# Navy possibly going with a six man duty watch



## S McPhee (2 Dec 2008)

So I've heard the Navy is possibly going to switch to a six man duty watch.  Any thoughts?


----------



## MARS (2 Dec 2008)

Is there a written reference for this?


----------



## Ex-Dragoon (2 Dec 2008)

The rumour has been floating around for years, I think its bull puckey myself.


----------



## NavyShooter (2 Dec 2008)

Believe it when it happens.

Until then, well, it's a nice idea.

NS


----------



## S McPhee (2 Dec 2008)

Sorry, no written references.  I was just informed by a winger that it was brought up in HODS and CHODs that a home port duty watch review is underway and that there would be more to come.


----------



## MARS (2 Dec 2008)

I guess there is this:

http://esquimalt.mil.ca/CFP/CFP_Exec/FEWG/FEWG%20solution%20matrix%20Sept.xls

It is, unfortunately, a DIN link to a document from the latest FEWG which appears to have been held mid-Sep 08. For those that cannot access the link, the text, sparse as it is, is included here:

Issue
Reduced Duty Watch

Discussion
Six person trial from 2003 being conduct by VAN.
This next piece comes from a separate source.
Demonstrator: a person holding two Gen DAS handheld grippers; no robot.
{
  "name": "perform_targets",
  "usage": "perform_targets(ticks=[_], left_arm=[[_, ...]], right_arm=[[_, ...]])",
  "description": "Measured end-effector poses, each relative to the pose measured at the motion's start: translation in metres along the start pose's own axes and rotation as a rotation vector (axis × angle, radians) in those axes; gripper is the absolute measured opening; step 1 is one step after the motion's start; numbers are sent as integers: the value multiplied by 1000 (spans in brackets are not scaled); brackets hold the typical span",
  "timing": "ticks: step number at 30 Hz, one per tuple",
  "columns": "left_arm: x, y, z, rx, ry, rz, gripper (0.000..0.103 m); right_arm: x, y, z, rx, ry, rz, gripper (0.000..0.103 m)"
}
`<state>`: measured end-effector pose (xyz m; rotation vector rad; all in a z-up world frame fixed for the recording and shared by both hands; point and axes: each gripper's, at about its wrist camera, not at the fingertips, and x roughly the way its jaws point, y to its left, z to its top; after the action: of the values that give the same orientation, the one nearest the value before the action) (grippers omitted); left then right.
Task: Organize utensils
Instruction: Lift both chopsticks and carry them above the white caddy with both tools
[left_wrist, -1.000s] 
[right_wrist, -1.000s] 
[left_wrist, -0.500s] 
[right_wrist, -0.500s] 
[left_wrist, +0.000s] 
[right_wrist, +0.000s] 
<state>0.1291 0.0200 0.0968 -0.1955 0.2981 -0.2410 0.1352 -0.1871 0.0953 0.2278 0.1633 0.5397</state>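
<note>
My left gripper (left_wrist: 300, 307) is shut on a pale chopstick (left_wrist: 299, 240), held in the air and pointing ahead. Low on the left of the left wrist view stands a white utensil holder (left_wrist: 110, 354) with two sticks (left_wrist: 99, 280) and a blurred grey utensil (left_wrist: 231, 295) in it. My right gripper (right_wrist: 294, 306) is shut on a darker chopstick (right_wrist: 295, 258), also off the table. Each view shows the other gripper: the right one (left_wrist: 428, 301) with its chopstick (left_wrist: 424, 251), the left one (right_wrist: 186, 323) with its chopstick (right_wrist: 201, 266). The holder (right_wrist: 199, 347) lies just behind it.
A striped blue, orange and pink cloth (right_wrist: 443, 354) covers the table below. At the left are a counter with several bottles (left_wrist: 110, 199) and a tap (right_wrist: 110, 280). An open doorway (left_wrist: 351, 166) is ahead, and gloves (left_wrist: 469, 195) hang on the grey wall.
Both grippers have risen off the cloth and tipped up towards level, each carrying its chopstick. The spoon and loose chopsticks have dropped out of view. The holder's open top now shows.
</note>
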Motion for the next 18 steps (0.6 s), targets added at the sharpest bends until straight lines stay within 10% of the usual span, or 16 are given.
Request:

Way ahead, Milestones, Action req'd
This will be reviewed again by Sea Training as it may apply to other ships.  A long term review will required to determine risk and impact
---------------end of text------------------------

I didn't realize that VAN was conducting these trials - perhaps someone who was in VAN in '03 would have an idea of the results. Since the FEWG, as near as I can tell, was held a couple of months ago and the trails were undertaken 5 years ago, I don't think this issue is keeping people up at night.


_Edit:  I may have read this incorrectly.  On second read, it sounds like perhaps the trials were first initiated in '03 and are now being conducted by VAN.  Perhaps someone knows if VAN is doing these trials at the moment_


----------



## NavyShooter (2 Dec 2008)

I was on the Gatineau when we trialed a 5 person duty-watch. (I think)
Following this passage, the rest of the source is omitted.